Energies 2023, 16(20), 7029; https://doi.org/10.3390/en16207029
Submission received: 12 September 2023 / Revised: 3 October 2023 / Accepted: 9 October 2023 / Published: 10 October 2023
(This article belongs to the Special Issue Advanced Methods for Hydrogen Production, Storage and Utilization)

Abstract

:
For lignite intense regions such as the case of Western Macedonia (WM), the production and utilization of green hydrogen is one of the most viable ways to achieve near zero emissions in sectors like transport, chemicals, heat and energy production, synthetic fuels, etc. However, the implementation of each technology that is available to a respective sector differs significantly in terms of readiness and the current installation scale of each technology. The goal of this study is the provision of a transition roadmap for a decarbonized future for the WM region through utilizing green hydrogen. The technologies which can take part in this transition are presented, along with the implementation purpose of each technology, and the reasonable extension that each technology could be adopted in the present context. The WM region’s limited capacity for green hydrogen production leads to certain integration scenarios, with regards to the required hydrogen, electrolyzer capacities, and required power, whereas an environmental assessment is also presented for each scenario.

1. Introduction

The world is currently experiencing a profound transformation with regards as to how energy is generated, transformed, stored, and used across diverse applications.

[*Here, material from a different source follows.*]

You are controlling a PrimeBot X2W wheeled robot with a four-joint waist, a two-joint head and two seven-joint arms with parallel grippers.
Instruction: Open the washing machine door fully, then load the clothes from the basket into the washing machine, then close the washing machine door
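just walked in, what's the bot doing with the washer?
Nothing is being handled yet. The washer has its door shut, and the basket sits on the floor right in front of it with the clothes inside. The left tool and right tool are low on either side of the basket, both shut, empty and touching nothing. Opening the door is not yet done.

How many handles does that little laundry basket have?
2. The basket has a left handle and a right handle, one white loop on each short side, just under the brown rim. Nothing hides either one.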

There is a growing concern about the transition towards a society where energy no longer contributes to climate change and local pollution, and instead fossil fuels are replaced with renewable energy sources (RES). The Paris Agreement has been adopted by 196 countries with the target of reducing greenhouse gas emissions and limiting global warming below 2 °C by 2050 [1]. To reach climate neutrality, countries must commit to a timely decarbonization in the energy sector that also includes the lignite phase-out. Lignite-intensive regions, such as the Western Macedonia region, must overcome significant technological, economic, and social challenges in their transition towards a low-carbon economy. In the revised National Energy and Climate Plan (NECP), the Greek Government is committed to the decommission all lignite-fired power plants by 2028 [2]. Consequently, WM is urged to rapidly adapt to the phasing-out of coal. This poses a substantial challenge in terms of transforming the WM region’s economy from its almost complete lignite dependency into other, diversified economic activities. Simultaneously, it is critical to safeguard social cohesion and future prospects for the local communities [3,4].

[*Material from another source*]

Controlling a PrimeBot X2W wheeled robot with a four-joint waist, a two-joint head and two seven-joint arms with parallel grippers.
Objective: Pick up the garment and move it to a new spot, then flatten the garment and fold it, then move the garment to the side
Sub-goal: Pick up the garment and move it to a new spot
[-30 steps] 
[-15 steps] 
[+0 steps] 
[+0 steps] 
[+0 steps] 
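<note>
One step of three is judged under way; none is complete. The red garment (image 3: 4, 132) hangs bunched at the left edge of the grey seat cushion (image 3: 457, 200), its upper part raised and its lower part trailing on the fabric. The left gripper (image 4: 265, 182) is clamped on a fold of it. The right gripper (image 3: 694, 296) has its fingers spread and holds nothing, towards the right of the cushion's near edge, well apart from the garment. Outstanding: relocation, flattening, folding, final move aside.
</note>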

The European (as well as the Greek) energy transition is underway with renewable hydrogen being a key component in this transition. Hydrogen is a versatile, clean, and flexible energy vector, capable of becoming a suitable medium to enable the large-scale RES integration in various industrial, residential, and commercial activities. Fuel cells and hydrogen (FCH) technologies already exist and are mature for deployment in most segments, such as transportation, heating, power generation, and as feedstock for industrial applications. There are many ways of producing hydrogen, but the sustainability of each method is governed by the utilized feedstock and energy source, which are mostly dictated by region specific aspects. For example, hydrogen can be produced via coal gasification under high pressures and temperatures to form synthesis gas; a mixture comprising mainly CO and H2 [5]. Coal gasification has never been deployed in Greece and its large-scale implementation would require significant infrastructure investments regarding carbon capture, utilization, and storage. The large economic impact along with the imminent phase-out of coal, renders this option unfavorable against alternatives. The most common, and widely implemented hydrogen production process is natural gas (NG) steam reforming. Synthesis gas is produced by processing natural gas with high-temperature steam, and subsequently, through the water gas shift reaction, additional hydrogen is generated. Hydrogen from reformed natural gas using steam accounts for most of the hydrogen produced globally.

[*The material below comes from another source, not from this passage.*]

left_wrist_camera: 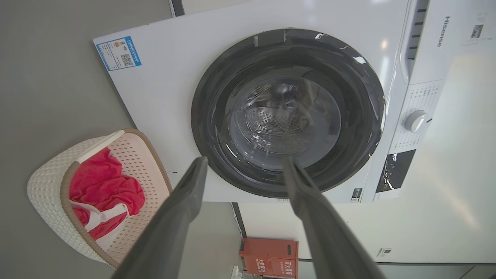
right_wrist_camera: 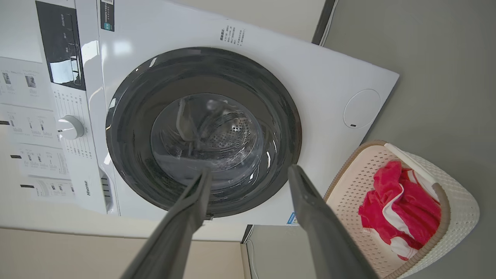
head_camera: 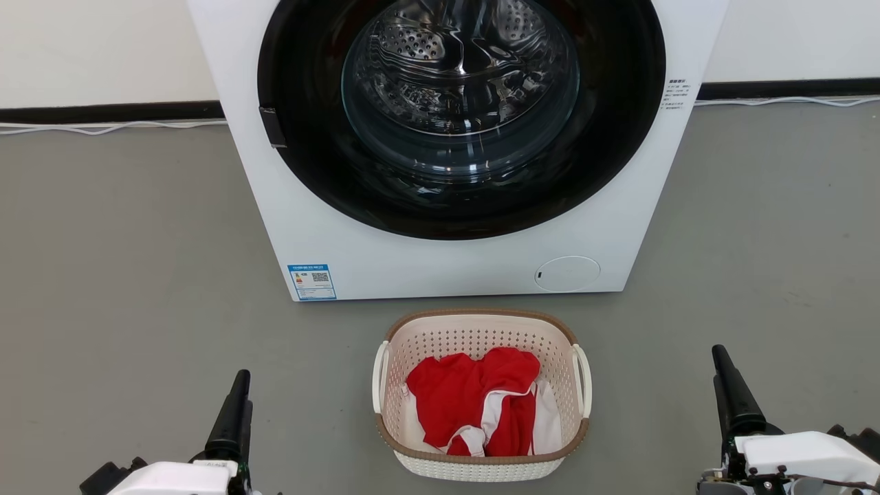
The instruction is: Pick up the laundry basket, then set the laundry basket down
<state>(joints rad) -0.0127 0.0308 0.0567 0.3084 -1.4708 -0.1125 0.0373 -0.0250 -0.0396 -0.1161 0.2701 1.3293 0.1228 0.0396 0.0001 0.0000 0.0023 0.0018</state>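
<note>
We see the laundry basket (head_camera: 481,335) upright on the grey floor (head_camera: 124,275) at lower centre, before the white washing machine (head_camera: 447,265), handles (head_camera: 379,377) toward frame left and right; its long axis we cannot tell. Left pincer (left_wrist_camera: 245,159) and right pincer (right_wrist_camera: 250,170) are spread, well apart from it.

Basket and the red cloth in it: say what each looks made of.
Basket: looks like moulded plastic, matte cream, going by the even rows of punched holes; its brown rim only looks woven, likely plastic too. Red cloth: soft fabric, matte, crumpled in folds with white trim; the fibre cannot be told.
</note>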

The main investigated renewable hydrogen production process is electrolysis. Electrolysis involves the use of electrochemical devices (known as water electrolyzers) to separate water molecules into hydrogen and oxygen by applying an electrical current. In this process, purified water is introduced to the system and subsequently directed towards the electrodes via bipolar plates and porous transport layers. At the electrode, the water is split into oxygen and hydrogen, with the ions (typically H+ or OH) crossing though the liquid or solid membrane electrolyte. The membrane or diaphragm situated between the two electrodes is critical for keeping the produced gases (hydrogen and oxygen) separated and preventing their mixing. Electrolyzer designs are categorized into low- and high-temperature devices. Low-temperature electrolysis can be implemented with either a polymer electrolyte membrane (PEM) (50–80 °C) or alkaline electrolyzers (70–90 °C). Due to material requirements, PEM stacks are more expensive than alkaline electrolyzers [6]. Both PEM and alkaline electrolyzers have compact and simple system designs but PEM technology has a higher performance efficiency. On the other hand, alkaline designs are very reliable, achieving lifetimes of over 30 years. High-temperature electrolysis is used with solid oxide electrolyzer cells (SOEC) (700–850 °C). SOECs can be coupled with heat-producing technologies for higher system efficiencies and produce high-quality waste heat that can be exploited resulting in efficiencies that can often surpass 100%. Additionally, solid oxide cells are reversible, meaning that they can operate both as a fuel cell and an electrolyzer. On the downside, SOECs demonstrate faster degradation and shorter lifetimes. SOECs are today deployed at the kW-scale, although some current demonstration projects reached 1 MW. There are also additional renewable hydrogen production processes such as photoelectrochemical and photocatalytic H2 production that present promising results but are currently at lower technological readiness levels for large scale deployment in the WM region [7,8,9]. Overall, water electrolysis technologies are currently deployed in demonstration as well as large-scale industrial projects and are expected to significantly increase their efficiencies and reduce the associated costs in the short- and medium-term [6,10].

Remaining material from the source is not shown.